Mara Curechian, a PhD candidate at the University of St Andrews, will examine literary depictions of kinship in the nineteenth-century cultural production of the slaveholding South – with a focus on formations of communities not centered around the productive logic of the white heteronormative family – for her doctoral thesis. Utilizing a queer methodological lens, her research will highlight the complex entanglements of kinship, race, gender, and sexuality in the Southern cultural imagination to reveal a specifically Southern set of tensions and contradictions subversive to conventional understandings of the family in nineteenth-century literary studies.

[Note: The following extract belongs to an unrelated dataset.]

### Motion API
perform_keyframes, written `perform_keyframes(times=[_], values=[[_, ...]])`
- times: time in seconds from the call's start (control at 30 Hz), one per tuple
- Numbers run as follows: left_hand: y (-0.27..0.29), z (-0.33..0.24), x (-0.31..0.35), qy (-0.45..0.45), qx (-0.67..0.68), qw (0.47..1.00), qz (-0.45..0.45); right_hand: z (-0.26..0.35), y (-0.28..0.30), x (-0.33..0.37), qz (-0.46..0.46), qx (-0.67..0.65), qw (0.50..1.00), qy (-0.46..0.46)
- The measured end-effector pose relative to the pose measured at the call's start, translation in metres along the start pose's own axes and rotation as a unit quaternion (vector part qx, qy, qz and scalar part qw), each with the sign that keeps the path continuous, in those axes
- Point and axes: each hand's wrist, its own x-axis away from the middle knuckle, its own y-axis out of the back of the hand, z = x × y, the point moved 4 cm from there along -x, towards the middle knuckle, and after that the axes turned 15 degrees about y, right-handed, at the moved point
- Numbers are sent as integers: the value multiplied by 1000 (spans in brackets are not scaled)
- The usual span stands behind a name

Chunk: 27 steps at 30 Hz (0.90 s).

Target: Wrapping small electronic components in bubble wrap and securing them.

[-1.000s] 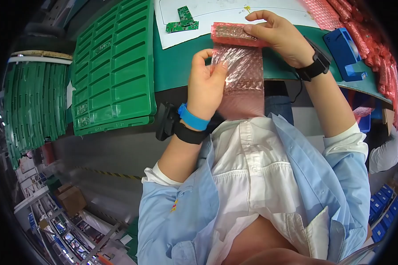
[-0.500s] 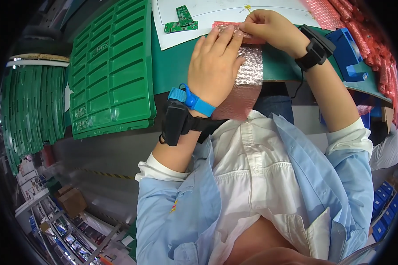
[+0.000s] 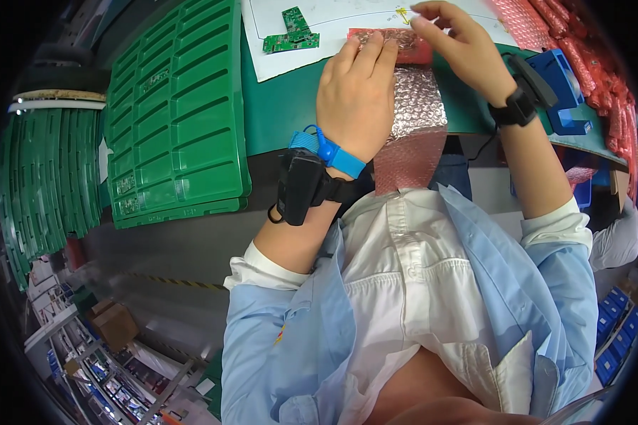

Roraig Finney is a PhD candidate in American history at the University of Tennessee, Knoxville. His research interests include the nineteenth and twentieth centuries, the US South, political history, political economy, labor, race, and class. His doctoral dissertation, “Strangers in Dixie’s Land: How the South Confronted the Age of Mass Migration, 1850-1924” explores immigration in the South. He plans to trace the interconnected changes in the Southern political economy, racial attitudes, and the region’s contributions to national political culture and policymaking. He intends for his dissertation to be a published monograph.